マグゴット療法はいつ使用すべきか?
マグゴット療法(幼虫療法)は、滅菌された生きたウジ虫を慢性創に導入し、壊死組織の除去(デブリード)と創の治癒を促進する医療法です。古くから用いられ、近年は糖尿病潰瘍、褥瘡、骨髄炎など様々な創に対する有力な選択肢として再評価されています。
マグゴット療法が検討される主なケース
1. 標準治療が効果を示さない場合
通常の創管理や抗生物質投与で十分な改善が得られない、または創が薬剤耐性を示す場合に、最終手段としてマグゴット療法が選択されます。
2. 壊死組織のデブリードが必要なとき
ウジ虫は壊死組織だけを選択的に食べ、健全な組織は残します。
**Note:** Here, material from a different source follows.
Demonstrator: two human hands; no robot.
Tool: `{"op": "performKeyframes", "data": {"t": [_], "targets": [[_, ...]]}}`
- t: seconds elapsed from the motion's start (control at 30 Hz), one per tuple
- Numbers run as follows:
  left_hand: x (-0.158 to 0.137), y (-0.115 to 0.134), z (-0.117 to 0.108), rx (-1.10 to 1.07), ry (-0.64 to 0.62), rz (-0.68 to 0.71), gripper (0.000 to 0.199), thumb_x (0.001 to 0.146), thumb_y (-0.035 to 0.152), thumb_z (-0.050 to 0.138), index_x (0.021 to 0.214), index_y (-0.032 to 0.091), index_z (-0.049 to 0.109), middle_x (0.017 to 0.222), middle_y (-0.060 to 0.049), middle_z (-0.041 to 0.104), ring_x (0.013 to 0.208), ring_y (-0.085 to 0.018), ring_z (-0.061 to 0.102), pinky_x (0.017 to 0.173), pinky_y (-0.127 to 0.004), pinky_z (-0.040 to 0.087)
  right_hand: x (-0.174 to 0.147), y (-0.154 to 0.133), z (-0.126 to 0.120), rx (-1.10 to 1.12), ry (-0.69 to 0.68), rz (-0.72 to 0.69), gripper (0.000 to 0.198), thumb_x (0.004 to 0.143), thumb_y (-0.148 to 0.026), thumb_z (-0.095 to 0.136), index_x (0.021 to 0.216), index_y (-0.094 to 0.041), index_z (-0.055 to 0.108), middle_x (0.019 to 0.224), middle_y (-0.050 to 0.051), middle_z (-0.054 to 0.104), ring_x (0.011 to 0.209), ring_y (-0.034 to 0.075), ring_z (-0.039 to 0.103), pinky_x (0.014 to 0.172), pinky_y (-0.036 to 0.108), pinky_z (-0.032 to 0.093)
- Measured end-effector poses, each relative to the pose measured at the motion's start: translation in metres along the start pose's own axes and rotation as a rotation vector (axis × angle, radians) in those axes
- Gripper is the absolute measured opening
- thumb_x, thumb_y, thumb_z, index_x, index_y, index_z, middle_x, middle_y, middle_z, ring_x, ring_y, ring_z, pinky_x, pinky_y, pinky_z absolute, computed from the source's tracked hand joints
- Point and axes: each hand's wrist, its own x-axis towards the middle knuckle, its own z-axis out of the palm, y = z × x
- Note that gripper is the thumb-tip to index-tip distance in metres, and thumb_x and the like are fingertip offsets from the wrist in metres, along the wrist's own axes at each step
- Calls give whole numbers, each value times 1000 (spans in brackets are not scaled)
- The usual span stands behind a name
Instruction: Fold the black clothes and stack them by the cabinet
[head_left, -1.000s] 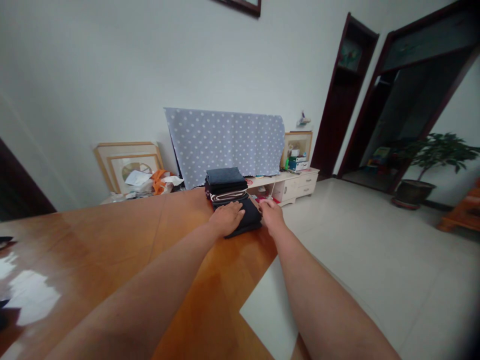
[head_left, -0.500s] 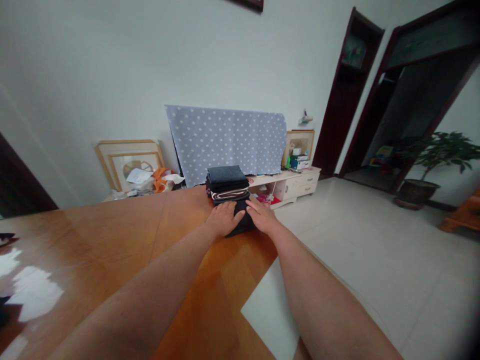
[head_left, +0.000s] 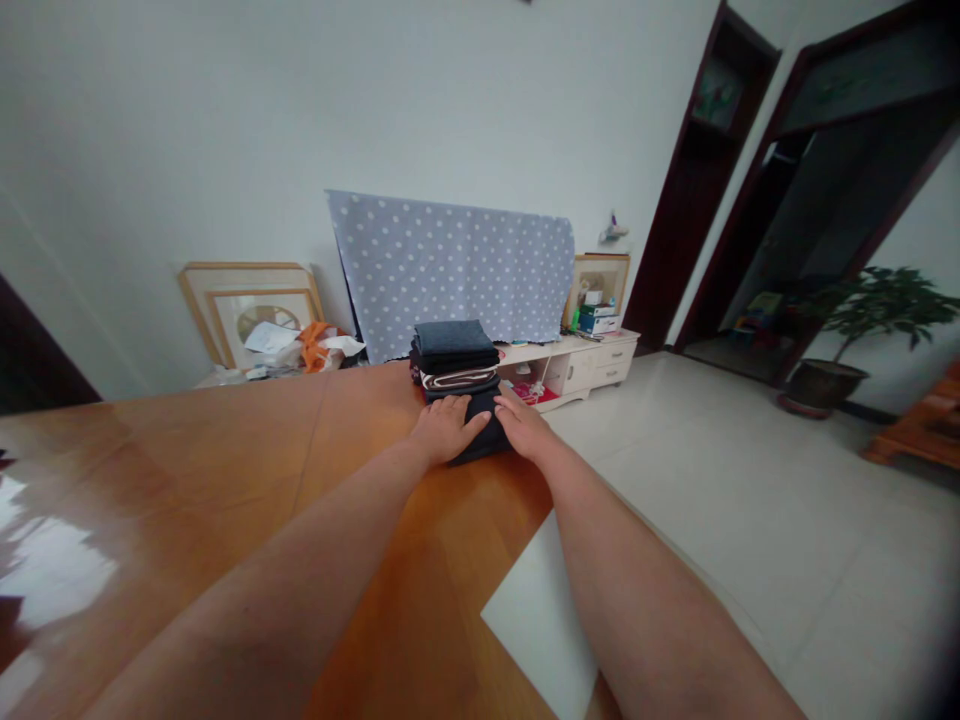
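Observation:
My left hand [head_left: 445, 430] lies with its fingers stretched out on the left part of a folded black garment [head_left: 481, 440]. Across from it, my right hand [head_left: 523, 424] rests flat on the right part of the same garment, thumb and fingers extended. Both hands touch the cloth without wrapping round it. Just behind my fingertips rises a stack of folded clothes [head_left: 456, 352], with a dark blue denim piece on top and black and pale striped layers below. The black garment's far edge meets the stack; my hands cover its sides.
The clothes lie on a glossy wooden table [head_left: 360, 560] near its right edge. A white sheet-like panel [head_left: 540, 610] lies under my right forearm. Beyond stand a low white cabinet [head_left: 592, 365], a polka-dot cloth [head_left: 450, 270] and framed pictures [head_left: 195, 300]. A potted plant [head_left: 821, 385] stands right.
The view has shifted slightly, so the background sits a little higher. My hands stay flat on the black garment, and the stack has not visibly moved on the table.

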Motion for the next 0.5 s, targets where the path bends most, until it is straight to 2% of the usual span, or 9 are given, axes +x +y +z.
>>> {"op": "performKeyframes", "data": {"t": [0.17,0.3,0.4,0.5], "targets": [[-15,-21,-5,-116,133,57,52,100,53,29,132,22,56,135,-9,59,123,-25,53,106,-41,39,-3,-3,-1,-24,40,22,47,97,-41,36,137,-27,57,143,2,55,136,23,45,117,40,30],[-33,-39,-7,-144,286,-129,42,101,43,31,117,19,61,114,-12,65,109,-24,59,98,-40,44,-5,-5,-1,-23,97,15,47,97,-40,38,136,-27,59,141,3,56,134,25,48,116,42,31],[-43,-44,-7,-197,323,-269,39,101,41,31,101,20,63,102,-11,68,99,-24,63,89,-38,48,-7,-7,-1,-27,122,4,47,97,-40,38,137,-26,59,140,4,58,131,26,51,115,43,33],[-52,-38,-7,-271,331,-329,39,100,43,31,92,21,62,94,-8,69,91,-23,64,82,-36,49,-8,-7,-1,-31,135,7,48,98,-40,37,138,-24,57,140,5,57,131,26,51,113,43,35]]}}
この特性により、創床が清浄化され、治癒が促進されます。
3. 糖尿病性潰瘍
特に従来治療に反応しない慢性糖尿病潰瘍に対し、壊死組織の除去、細菌負荷の低減、血管新生の促進が期待でき、回復が速まります。
4. 褥瘡(床ずれ)
深部やトンネル状の褥瘡は従来のデブリードが困難ですが、ウジ虫は効果的に除去し、創の管理を容易にします。
5. 骨髄炎
骨感染症に伴う壊死組織の除去や骨再生の刺激にマグゴット療法が有用とされています。
6. 感染創
ウジ虫は抗菌作用を持ち、創内の細菌数を減少させるため、感染が合併した創の治療にも適しています。
※マグゴット療法は、専門的な訓練を受けた医療従事者の監督下で実施する必要があります。患者選定、創の準備、ウジ虫の適切な配置、定期的な経過観察が安全かつ効果的な治療の鍵となります。